BREMERTON, Wash. –
Two Puget Sound Naval Shipyard & Intermediate Maintenance Facility employees were recognized by Capt. Jip Mosman, commander, PSNS & IMF, for leading a team that codified a sustainable engineering execution system, which was shared with all four U.S. Navy shipyards.
The awardees, Mike Tracy, process management branch manager, Code 220, Resources, Training & Processes, and Bryson Delima, 2380.1RW Radioactive Waste branch head, built the engineering execution system upon early efforts of the engineering and production team that supported the Naval Sustainment System — Shipyards pilot program in 2019.
Their combined efforts improved the turnaround time for Deficiency Log resolution from 2.4 days to less than one day by addressing visibility and behaviors at all levels of the command.
Mosman included their achievement in his all-hands message to the workforce April 7, which celebrated some of the command’s biggest wins of March. He also presented a BZ100 sticker to both recipients in individual presentation ceremonies in appreciation of their dedication to excellence.
“You’re really setting the tone for the other shipyards,” Mosman said during the recognition ceremony for Delima. “This is a fantastic effort. We have world-class capabilities and an extremely talented workforce at PSNS & IMF, and the work you’re doing is so important. Thank you for leaning in. Keep at it.”
According to Matt VanRavenhorst, PSNS & IMF Naval Sustainment System – Shipyards champion, Tracy and Delima’s work has assisted in laying the foundation for the command’s future efforts to implement NSS-SY improvements across all shops, codes, and ultimately the corporation.
“What the team created was an important and different way of doing business,” VanRavenhorst said. “This is a foundational change in how efficiently our system supports both mechanics and engineers on the waterfront without compromising the rigors of technical compliance.”
Additionally, Tracy and Delima collected and analyzed more than 200 improvement ideas over six months from mechanics and engineers across the Naval Sea Systems Command enterprise, and codified them into eight categories so they could be examined, prioritized, and improved. They were able to group the data points into one of the following eight “structural opportunity” areas: Waterfront Engagement, Technical Direction, Planning (external), Capacity & 24-hour Shipyard, Estimating, Workforce Development, Planning (shipyard) and IT.
According to VanRavenhorst, Tracy and Delima’s work will be integrated into the command’s ongoing process improvement and systems transformation efforts in support of the command’s Perform-to-Plan, known as P2P, efforts, as well as the NSS-SY process.

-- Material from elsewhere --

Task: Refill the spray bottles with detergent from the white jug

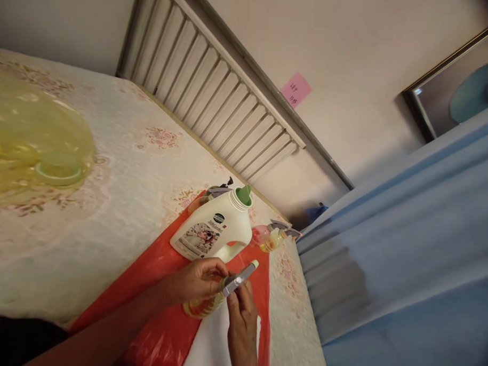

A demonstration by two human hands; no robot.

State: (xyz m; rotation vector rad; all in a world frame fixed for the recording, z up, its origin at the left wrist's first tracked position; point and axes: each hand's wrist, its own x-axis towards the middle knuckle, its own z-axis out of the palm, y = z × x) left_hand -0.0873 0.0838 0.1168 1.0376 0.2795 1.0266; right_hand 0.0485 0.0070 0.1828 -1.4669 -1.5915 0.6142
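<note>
A small clear spray bottle with yellow liquid is tilted between my hands, low in the middle of the head view. My left hand is closed round its neck, fingers bent. Fingers of my right hand are closed at the grey spray head, which has a pale yellow-green tip. My fingers partly hide the neck and trigger. Just beyond stands a large cream detergent jug with a green spout in its mouth and no cap on it.
Red plastic sheeting and a white sheet lie below my hands on a floral tablecloth. More spray bottles stand behind the jug. At left is a large clear basin of yellowish liquid. A radiator and blue curtain border the table.
</note>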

Because all of the Navy’s shipyards are beginning to implement the Navy’s Public Shipyard Improvement Plan to help speed up and improve how ships are maintained, modernized, and retired, process improvements like those created by Tracy and Delima may pay dividends to the Navy for decades to come.
“Our collective workforce has an extraordinary level of ownership and pride in the way we support the Navy, which has been built upon generations of shipyard expertise,” said VanRavenhorst. “In order to honor this, Tracy and Delima, approached these improvements with respect for the past, excitement for the future, and a collaborative spirit. These same behaviors will be needed as we continue to create and implement process improvements from the PSIP, P2P, and NSS-SY, many of which will come from the other naval shipyards.”
VanRavenhorst said Tracy and Delima’s efforts in creativity and leadership set the standard for how process improvement efforts should go forward among the public shipyards.
(EDITOR's NOTE: This is the first part in a series of planed stories on process improvement and systems transformation at PSNS & IMF.)